A lot depends on what divers are loaded. If I remember rightly XP Home in safe mode uses around 70MB on a 512MB system but it's as slow as hell because there's no accelerated graphics and crappy generic drivers.

XP gnerally uses around 110MB of RAM without AV or a 3rd party firewall running.

I've recently upgraded my motherboard to an Asus A8N-VM CSM which has a NVIDIA chipset with hardware firewall and it uses just under 200MB with the drivers loaded, not that it's a problem as I have 1GB of RAM.

Fedora Core 12 with XFCE running uses around 120MB of RAM when idle.

worker201:
I've never actually researched this, or collected any cold hard evidence, but it has always seemed to me that Windows XP (and possibly other OSes) scales its resource usage to system availability.  Meaning that it will use 20% of RAM, whether you have 512MB or 4GB available.  (Maybe not so much use, more like set aside for itself.)  My one and only piece of evidence for this is that when using a fat computer (dual Xeons, for example), processor-heavy tasks are noticeably faster, but everyday OS tasks (copy, paste, drag, context menus, etc) are not.  There's probably an upper limit to how much it will use.

But again, I can't confirm any of this.

Aloone_Jonez:
I haven't found that to be the case.

It's true that XP uses less memory when you have under 128MB, in my experience it doesn't use any more when you have more memory. For example, I upgraded from 256MB to 512MB and the amount of free memory seemed to stay constant. When I upgraded the motherboard, performed a repair install, it used a bit more memory (probably around 120MB and this was with 1GB of RAM) because of the different drivers and repair enabled some services I'd previously disabled. I only noticed it using more memory after I'd installed NVIDIA ForceWare (a hardware firewall), at first I thought I had a virus, then I realised what it was.
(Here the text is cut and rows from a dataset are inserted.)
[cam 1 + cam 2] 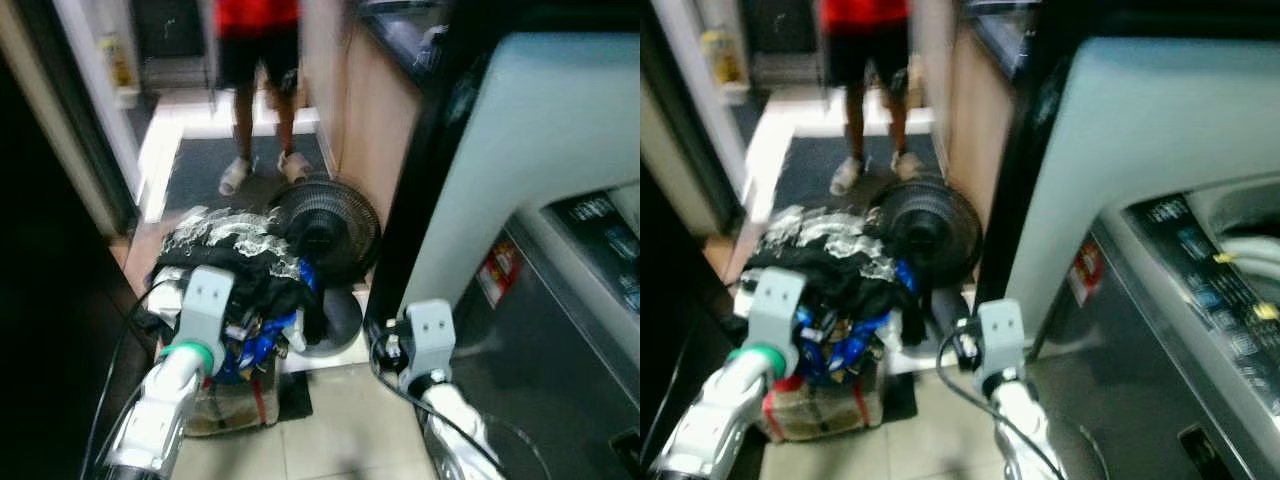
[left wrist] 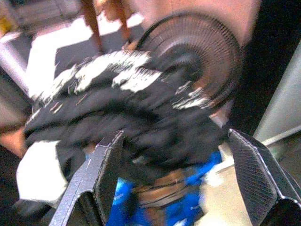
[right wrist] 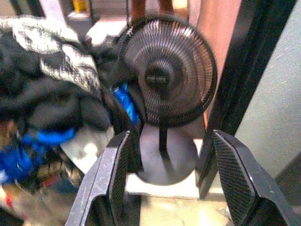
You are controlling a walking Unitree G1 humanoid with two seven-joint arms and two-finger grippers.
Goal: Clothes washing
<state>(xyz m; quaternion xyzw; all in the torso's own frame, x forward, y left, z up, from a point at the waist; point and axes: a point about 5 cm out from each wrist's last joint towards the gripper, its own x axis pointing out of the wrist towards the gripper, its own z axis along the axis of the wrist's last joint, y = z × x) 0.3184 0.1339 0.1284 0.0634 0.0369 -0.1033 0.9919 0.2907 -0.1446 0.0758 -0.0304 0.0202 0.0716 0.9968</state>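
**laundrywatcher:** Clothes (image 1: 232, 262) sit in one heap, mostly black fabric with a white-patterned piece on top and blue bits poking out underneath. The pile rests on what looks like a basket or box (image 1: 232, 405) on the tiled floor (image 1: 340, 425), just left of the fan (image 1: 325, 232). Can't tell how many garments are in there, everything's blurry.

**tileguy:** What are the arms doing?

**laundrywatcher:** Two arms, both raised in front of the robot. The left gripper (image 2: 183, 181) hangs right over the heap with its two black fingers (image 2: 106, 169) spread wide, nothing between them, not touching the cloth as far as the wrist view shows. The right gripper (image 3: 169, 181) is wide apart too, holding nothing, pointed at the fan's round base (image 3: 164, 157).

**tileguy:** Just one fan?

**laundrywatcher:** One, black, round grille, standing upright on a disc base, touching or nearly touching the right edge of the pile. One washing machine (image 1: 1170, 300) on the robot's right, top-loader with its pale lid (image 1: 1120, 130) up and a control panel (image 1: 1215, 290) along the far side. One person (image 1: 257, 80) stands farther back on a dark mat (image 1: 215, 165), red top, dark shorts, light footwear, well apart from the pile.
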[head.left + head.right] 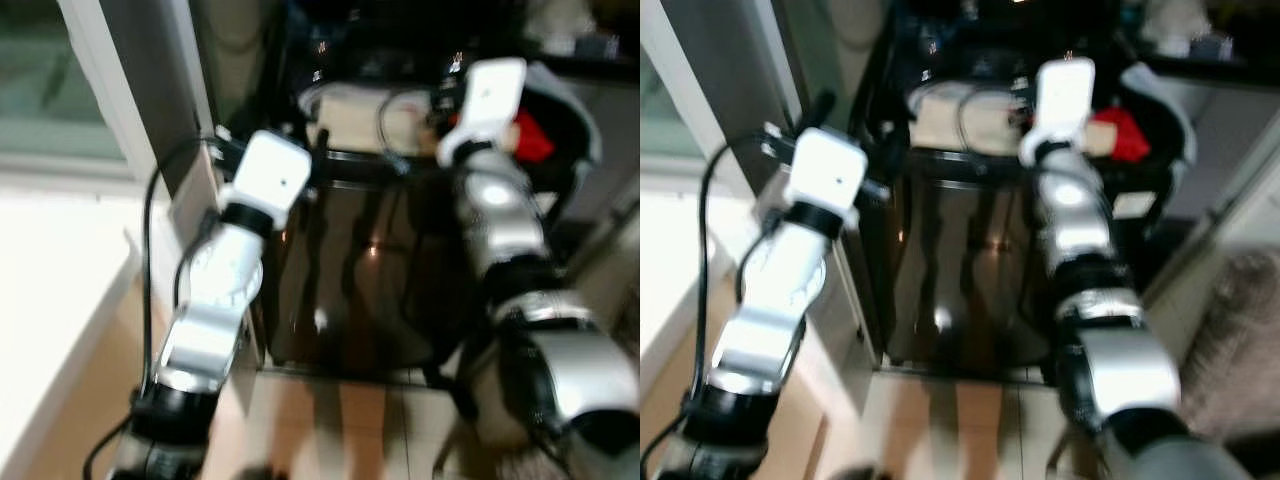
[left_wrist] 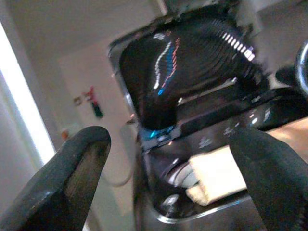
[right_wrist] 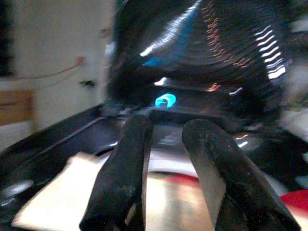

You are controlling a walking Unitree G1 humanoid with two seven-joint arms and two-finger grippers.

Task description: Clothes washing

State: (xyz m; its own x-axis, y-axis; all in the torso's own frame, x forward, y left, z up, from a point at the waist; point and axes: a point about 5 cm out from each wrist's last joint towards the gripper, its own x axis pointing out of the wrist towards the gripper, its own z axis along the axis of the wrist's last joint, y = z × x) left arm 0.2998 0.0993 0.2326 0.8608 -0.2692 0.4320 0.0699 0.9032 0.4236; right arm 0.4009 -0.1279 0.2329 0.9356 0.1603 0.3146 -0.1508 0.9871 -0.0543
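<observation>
The cream folded cloth (image 1: 352, 118) lies in the open top of the glossy black top-loading washing machine (image 1: 365, 270), toward its left rim, and beside it, toward the right rim, sits a bright red garment (image 1: 530, 138). Both look soft and light, so they should sag and fold when lifted; I'd judge a pinch on a raised fold or a bunched edge of the cream piece safer than a flat press, since the fabric could slide off smooth fingers. The machine's ribbed dark lid (image 2: 187, 72) stands raised behind the opening, a small blue light (image 3: 164, 100) glowing on the panel below it.

Now the pincers. The left gripper (image 2: 168, 187) is spread wide, its black fingers (image 2: 79, 168) far apart, holding nothing, hanging near the machine's left front corner and looking over the cream cloth. The right gripper (image 3: 166, 168) is up over the opening, fingers (image 3: 122, 168) drawn close with just a narrow gap and nothing pinched between them, aimed above the cloth and the red garment. Pictures are blurred, so whether it brushes the fabric I cannot tell.
</observation>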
If you have other programs running, (e.g. 3rd party firewall, AV and even OpenOffice quickstarter) they probably will use more memory if you have it because it can make them faster.

worker201:
Yeah, I suppose it's difficult to figure out.  So many programs run as services or agents or residents that it is a chore to even put the computer in idle.  And a user with more resources is going to be less concerned about resource consumption -> allowing those residents and agents to set up shop in the system tray.

Calum:
I've got an IBM M50. XP runs on it moderately slowly (but bearably) and XFCE4 runs on it under various ubuntu systems, at about the same speed. It's pretty pathetic actually, linux has become the bloatware it promised never to become. I can't run GNOME or KDE on this, and haven't been able to for years.